Has Cisco Retired Its Spin-In Move?

Stay with me on this one because I’m going to take you on a journey of discovery — for me and for you, which makes it all the more exciting. I’m not sure what conclusions we’ll reach, if any, but we should benefit from the trip. At minimum, we’ll end the voyage with an intriguing question.

Speaking of which, let’s kick off proceedings with this one: What has happened to Cisco’s legendarily prolific acquisitiveness? Where’s it gone?

After all, it wasn’t long ago that Cisco boasted freely about its acquisition and development (A&D) genius, about how it led the way in strategic entrepreneurial innovation through novel mechanisms such as “spin-ins.”

Cisco’s acquisitive pace has slowed. When it does make acquisitions, it is as likely to plunk down billions of dollars for well-established companies, such as Tandberg or Scientific Atlanta, as it is to execute tuck-in or spin-in maneuvers involving small, easily assimilated targets.

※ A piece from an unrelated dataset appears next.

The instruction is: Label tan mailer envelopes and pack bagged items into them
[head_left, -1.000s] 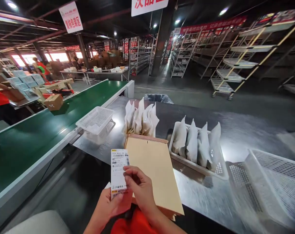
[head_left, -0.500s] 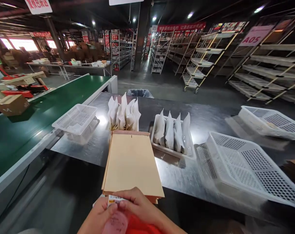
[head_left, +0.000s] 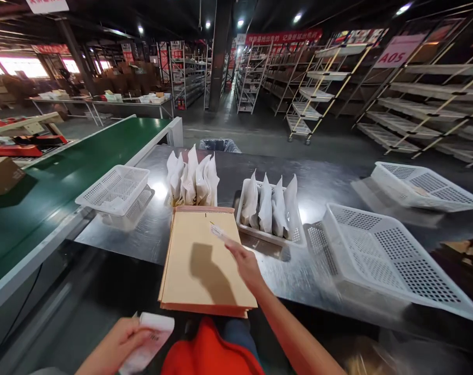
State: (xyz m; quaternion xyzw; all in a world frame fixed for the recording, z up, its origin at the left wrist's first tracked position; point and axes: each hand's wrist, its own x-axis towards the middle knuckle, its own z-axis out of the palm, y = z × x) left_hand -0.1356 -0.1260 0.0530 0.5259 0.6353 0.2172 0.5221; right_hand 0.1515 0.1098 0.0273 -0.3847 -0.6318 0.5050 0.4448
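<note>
Head view, left to right: far left we see the green conveyor belt (head_left: pixel 64 177) running away from us with a brown cardboard box (head_left: pixel 0 176) on it, and beside it, on the shiny steel worktable (head_left: pixel 330 182), an empty white perforated plastic basket (head_left: pixel 113 188). Near the bottom edge our left hand (head_left: pixel 111 346) is curled shut around the pale pink-white strip of label backing paper (head_left: pixel 150 341), held low and close to the body, seemingly to keep it out of the way. In the middle lies the stack of tan padded mailer envelopes (head_left: pixel 205 260), flat and squared to us, with upright white pouches (head_left: pixel 191 179) at its far end. Our right hand (head_left: pixel 246 263) reaches forward over the stack, arm extended, fingers pinching a small white sticker label (head_left: pixel 219 233) just above the top envelope. Further right stand a tray of white pouches (head_left: pixel 269 205) and two more white perforated baskets (head_left: pixel 380 255).
</note>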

Cisco’s acquisitive finesse, its dash and flash, seems to have deserted it. Now, when it pulls the trigger on an M&A deal, it tends to be big and ponderous, more akin to the profile of a bloated HP acquisition than to that of a surgical Cisco strike.

Cisco’s Spin-In Glory Days

To understand what might have happened we have to go back to the glory days, back to when Cisco first showed off its spin-in moves.

Such deals typically involve a parent company, such as Cisco, allowing a team of engineers and business managers to leave the corporate nest to create breakthrough products and technologies. These arm’s-length ventures are funded by the parent company exclusively or sometimes by the parent company and other investors, such as VCs. The parent company’s ownership ratio of the venture increases as technology milestones and business objectives are reached, until eventually the venture is spun, in its entirely, back into the mothership. Hence, the term “spin in.”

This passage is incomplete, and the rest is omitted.